Da ihr Gatte dem Lustprinzip verfallen war, musste sie für die Familie bald selber aufkommen. Zu den Kindern und zum Haushalt kam der grosse Garten, der die Voraussetzung für die Selbstversorgung schaffte. Jetzt hatte sie ein überfülltes Tagespensum und Nachts einen Nimmersatten, den sie dem Frieden zu liebe bedienen musste. Alles wurde ihr mehr und mehr zuviel. Zudem trafen noch zwei weitere Kinder ein – emotional unerwünscht.
Für den Gatten sah die Situation etwas anders aus. Wer will es ihm verübeln. Da er ein beizen-füllender Unterhalter war, sass er mehrheitlich dort und genoss sich selbst als Mittelpunkt. Mit Getränken wurde er stets grosszügig frei gehalten. Das Zuhause war Mutters Sache. Die Frau war für ihn, gleich wie für die Kinder, die Mutter. Die Kinder waren ihm zuviel und die Mithilfe in Haus und Garten auch. War er daheim, lag er träge herum und tyrannisierte Frau und Kinder. Wehe, wenn das Essen nicht pünktlich auf dem Tisch stand. Woher es kam, kümmerte ihn nicht. Für die Sorgen der Mutter hatte er kein Ohr.

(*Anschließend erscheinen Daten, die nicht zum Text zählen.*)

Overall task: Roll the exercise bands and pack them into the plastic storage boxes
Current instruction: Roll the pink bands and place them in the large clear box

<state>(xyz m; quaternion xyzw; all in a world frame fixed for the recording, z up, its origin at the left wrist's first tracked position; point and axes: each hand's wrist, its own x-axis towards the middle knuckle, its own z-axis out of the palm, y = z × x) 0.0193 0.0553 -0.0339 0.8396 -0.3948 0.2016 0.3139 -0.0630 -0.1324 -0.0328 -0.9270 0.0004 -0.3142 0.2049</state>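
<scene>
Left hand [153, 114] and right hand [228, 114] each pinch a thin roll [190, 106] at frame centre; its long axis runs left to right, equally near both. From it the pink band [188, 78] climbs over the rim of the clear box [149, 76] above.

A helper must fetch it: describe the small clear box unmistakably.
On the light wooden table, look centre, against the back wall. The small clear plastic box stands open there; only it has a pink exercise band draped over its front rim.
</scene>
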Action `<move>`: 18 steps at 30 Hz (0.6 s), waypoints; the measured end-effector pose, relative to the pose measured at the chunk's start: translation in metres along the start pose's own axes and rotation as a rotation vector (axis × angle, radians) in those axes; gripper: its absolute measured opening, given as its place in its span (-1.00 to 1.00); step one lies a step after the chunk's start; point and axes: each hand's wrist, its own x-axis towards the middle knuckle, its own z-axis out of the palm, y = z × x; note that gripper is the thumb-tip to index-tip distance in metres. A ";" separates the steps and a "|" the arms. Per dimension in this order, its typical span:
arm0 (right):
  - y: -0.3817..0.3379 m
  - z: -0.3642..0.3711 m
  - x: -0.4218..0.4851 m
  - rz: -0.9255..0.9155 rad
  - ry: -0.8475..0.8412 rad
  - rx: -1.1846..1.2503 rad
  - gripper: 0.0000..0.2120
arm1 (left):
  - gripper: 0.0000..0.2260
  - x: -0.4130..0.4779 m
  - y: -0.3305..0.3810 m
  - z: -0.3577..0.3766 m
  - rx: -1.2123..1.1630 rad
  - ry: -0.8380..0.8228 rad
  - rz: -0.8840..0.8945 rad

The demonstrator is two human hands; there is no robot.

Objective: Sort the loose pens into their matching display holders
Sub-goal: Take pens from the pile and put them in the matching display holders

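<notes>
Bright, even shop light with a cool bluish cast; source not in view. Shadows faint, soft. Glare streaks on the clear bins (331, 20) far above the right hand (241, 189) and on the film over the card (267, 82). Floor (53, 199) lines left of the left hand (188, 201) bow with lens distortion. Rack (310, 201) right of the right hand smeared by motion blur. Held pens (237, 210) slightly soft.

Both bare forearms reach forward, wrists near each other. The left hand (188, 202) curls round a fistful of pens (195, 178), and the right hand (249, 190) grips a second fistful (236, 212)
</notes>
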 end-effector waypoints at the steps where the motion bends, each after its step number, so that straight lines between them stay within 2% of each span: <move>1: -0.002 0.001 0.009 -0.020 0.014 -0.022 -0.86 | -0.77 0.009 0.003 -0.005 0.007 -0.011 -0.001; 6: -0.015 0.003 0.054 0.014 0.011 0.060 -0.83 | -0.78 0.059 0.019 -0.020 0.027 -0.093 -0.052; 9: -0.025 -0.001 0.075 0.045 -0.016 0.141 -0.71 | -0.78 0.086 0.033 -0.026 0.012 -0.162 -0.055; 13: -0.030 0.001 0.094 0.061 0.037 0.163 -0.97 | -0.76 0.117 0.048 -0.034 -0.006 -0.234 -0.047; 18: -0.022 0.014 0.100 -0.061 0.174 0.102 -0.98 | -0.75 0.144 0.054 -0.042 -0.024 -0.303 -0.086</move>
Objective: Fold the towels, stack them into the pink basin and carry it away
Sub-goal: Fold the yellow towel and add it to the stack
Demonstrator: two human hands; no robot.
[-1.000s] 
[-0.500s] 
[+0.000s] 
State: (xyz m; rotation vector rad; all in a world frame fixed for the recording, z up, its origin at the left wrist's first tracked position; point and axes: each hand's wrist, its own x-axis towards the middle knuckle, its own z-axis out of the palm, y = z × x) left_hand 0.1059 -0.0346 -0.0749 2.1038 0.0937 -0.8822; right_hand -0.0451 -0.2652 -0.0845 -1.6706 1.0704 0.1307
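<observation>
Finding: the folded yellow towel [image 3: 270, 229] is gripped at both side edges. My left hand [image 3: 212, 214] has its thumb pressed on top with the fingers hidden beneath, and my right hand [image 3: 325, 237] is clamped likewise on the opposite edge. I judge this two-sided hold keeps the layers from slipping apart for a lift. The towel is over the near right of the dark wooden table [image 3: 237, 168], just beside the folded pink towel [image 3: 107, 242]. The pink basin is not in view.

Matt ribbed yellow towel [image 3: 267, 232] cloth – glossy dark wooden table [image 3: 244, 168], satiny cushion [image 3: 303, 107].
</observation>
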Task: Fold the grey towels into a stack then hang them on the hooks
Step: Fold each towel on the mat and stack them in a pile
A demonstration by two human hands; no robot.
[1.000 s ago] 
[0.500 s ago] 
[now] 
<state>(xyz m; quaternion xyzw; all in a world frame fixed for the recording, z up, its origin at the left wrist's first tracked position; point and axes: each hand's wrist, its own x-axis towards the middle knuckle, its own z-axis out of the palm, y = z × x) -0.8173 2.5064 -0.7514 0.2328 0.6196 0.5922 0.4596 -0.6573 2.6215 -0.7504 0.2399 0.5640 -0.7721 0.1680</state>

Weshalb blieb die Mutter? Wegen den Kindern. Natürlich. Sie war eine gute Mutter und konnte die Kinder nicht im Stich lassen. So wurde sie zu einem Leben gezwungen, mit dem sie nicht einverstanden war, nicht einverstanden sein konnte. Ein Leben, das ihr aufgezwungen wurde. Der Mann hat die Erwartungen und Hoffnungen, die sie an ihn hatte, nicht erfüllt. Die Enttäuschung liess sie vereinsamen. Sie vermochte nicht aus den vielen kleinen Ereignissen des Alltages und den Schönheiten der Natur Kraft und Freude zu gewinnen. Sie verbitterte und fühlte sich mehr und mehr als Opfer. Ihre Wut auf das Unrecht des Lebens, auf die Ungerechtigkeit des Schicksals, alias Gott, ihr gegenüber, stieg ins Unermessliche. Sie begann sich dafür zu rächen. Aus dem Alltag ergaben sich stets Situationen, die sie für diesen Zweck einsetzen konnte. Spontan setzte sie auch ihre Kinder dafür ein. Ziel war der Vater, der an allem Schuld war, ein Versager durch und durch. Sie konnte bald nicht mehr unterscheiden ob dieser Vater ihr Mann betraf oder Gott-Vater selbst. Alles, was mit Vater zu tun hatte oder zu tun haben könnte kam in denselben Topf. Schliesslich war es die Männerwelt, die nicht wirtschaften konnten und die Welt in den Ruin führte.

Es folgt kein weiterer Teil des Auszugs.